**Problem**
An exact copy of the data is required. No picture may appear in it.

**Data shown**
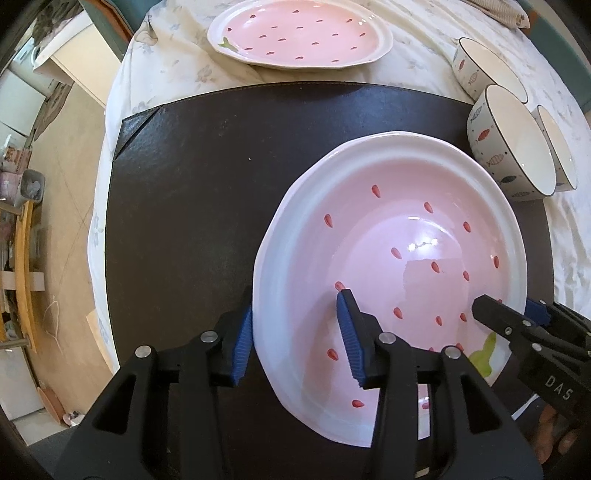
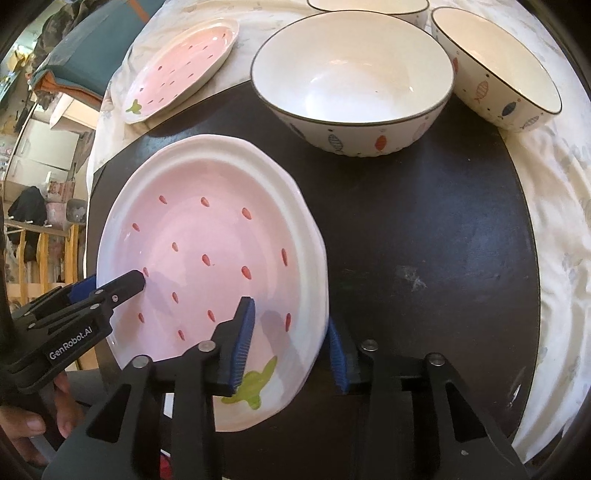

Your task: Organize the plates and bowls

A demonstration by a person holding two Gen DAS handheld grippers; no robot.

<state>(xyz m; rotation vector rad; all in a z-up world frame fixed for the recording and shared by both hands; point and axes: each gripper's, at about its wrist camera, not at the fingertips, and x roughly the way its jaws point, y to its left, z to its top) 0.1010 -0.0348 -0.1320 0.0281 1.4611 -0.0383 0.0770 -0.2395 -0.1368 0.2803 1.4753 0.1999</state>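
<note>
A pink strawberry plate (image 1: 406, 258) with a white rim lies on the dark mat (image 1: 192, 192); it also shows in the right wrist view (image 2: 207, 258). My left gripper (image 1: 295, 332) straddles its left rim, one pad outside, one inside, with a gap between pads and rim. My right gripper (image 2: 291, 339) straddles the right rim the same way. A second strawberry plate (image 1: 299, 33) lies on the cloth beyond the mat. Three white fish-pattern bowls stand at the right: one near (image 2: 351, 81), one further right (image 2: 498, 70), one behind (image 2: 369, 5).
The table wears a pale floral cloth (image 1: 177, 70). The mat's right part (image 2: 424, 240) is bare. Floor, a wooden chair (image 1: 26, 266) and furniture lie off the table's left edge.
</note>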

**Response to this exercise**
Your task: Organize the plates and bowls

A demonstration by a person holding two Gen DAS handheld grippers; no robot.

<state>(xyz m; rotation vector rad; all in a z-up world frame fixed for the recording and shared by both hands; point and axes: each gripper's, at about its wrist camera, not at the fingertips, and x roughly the way its jaws point, y to its left, z to its top) 0.1010 -0.0348 -0.1320 0.0281 1.4611 -0.0383 0.0770 -0.2395 -0.1368 0.2803 1.4753 0.1999</state>
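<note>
A pink strawberry plate (image 1: 406, 258) with a white rim lies on the dark mat (image 1: 192, 192); it also shows in the right wrist view (image 2: 207, 258). My left gripper (image 1: 295, 332) straddles its left rim, one pad outside, one inside, with a gap between pads and rim. My right gripper (image 2: 291, 339) straddles the right rim the same way. A second strawberry plate (image 1: 299, 33) lies on the cloth beyond the mat. Three white fish-pattern bowls stand at the right: one near (image 2: 351, 81), one further right (image 2: 498, 70), one behind (image 2: 369, 5).
The table wears a pale floral cloth (image 1: 177, 70). The mat's right part (image 2: 424, 240) is bare. Floor, a wooden chair (image 1: 26, 266) and furniture lie off the table's left edge.
</note>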

The requested output has been given in full.